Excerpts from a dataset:
---+---

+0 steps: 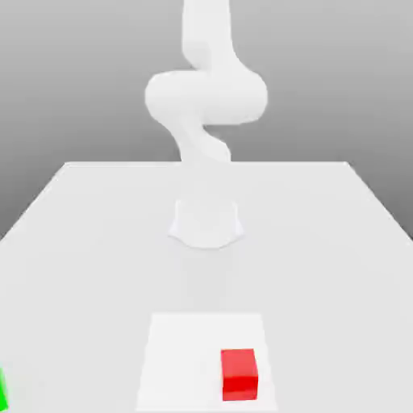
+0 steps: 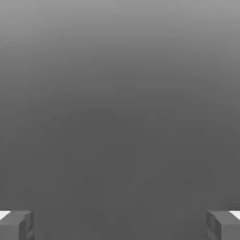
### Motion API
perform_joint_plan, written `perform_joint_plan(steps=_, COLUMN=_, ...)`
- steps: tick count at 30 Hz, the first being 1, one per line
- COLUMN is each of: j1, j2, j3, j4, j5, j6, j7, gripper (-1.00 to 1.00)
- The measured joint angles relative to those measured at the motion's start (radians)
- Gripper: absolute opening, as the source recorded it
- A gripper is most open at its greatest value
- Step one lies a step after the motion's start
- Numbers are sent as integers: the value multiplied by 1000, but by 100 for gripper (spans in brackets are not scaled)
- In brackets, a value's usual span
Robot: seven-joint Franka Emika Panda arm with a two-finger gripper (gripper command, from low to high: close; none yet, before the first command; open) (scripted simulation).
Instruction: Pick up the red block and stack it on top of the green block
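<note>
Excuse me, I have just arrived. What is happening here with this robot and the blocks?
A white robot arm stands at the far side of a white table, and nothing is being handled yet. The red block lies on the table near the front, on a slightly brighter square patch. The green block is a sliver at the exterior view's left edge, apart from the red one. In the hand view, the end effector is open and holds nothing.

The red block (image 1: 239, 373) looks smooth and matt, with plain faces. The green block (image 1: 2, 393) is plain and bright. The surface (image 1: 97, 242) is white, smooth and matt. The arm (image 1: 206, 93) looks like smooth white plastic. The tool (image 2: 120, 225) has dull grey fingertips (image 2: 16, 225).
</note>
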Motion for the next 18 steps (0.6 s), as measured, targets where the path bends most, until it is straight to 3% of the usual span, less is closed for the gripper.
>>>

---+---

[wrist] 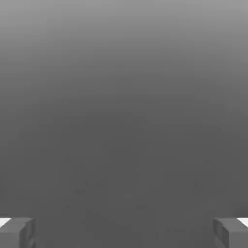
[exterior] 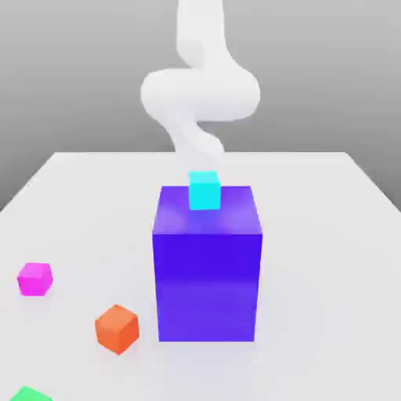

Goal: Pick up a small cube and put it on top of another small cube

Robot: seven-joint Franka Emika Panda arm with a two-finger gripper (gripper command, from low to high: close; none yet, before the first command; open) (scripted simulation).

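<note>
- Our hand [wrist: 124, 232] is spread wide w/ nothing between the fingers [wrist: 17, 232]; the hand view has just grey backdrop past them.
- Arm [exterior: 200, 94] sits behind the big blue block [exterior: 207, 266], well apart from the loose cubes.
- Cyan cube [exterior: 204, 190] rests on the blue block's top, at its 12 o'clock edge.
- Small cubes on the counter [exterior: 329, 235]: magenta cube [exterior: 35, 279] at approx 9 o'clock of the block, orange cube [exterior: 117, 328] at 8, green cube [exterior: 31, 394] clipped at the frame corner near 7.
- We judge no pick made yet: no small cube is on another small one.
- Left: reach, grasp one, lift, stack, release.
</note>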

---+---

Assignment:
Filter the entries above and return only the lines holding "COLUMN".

Solution to this problem:
perform_joint_plan, written `perform_joint_plan(steps=_, COLUMN=_, ...)`
- COLUMN is each of: j1, j2, j3, j4, j5, j6, j7, gripper (-1.00 to 1.00)

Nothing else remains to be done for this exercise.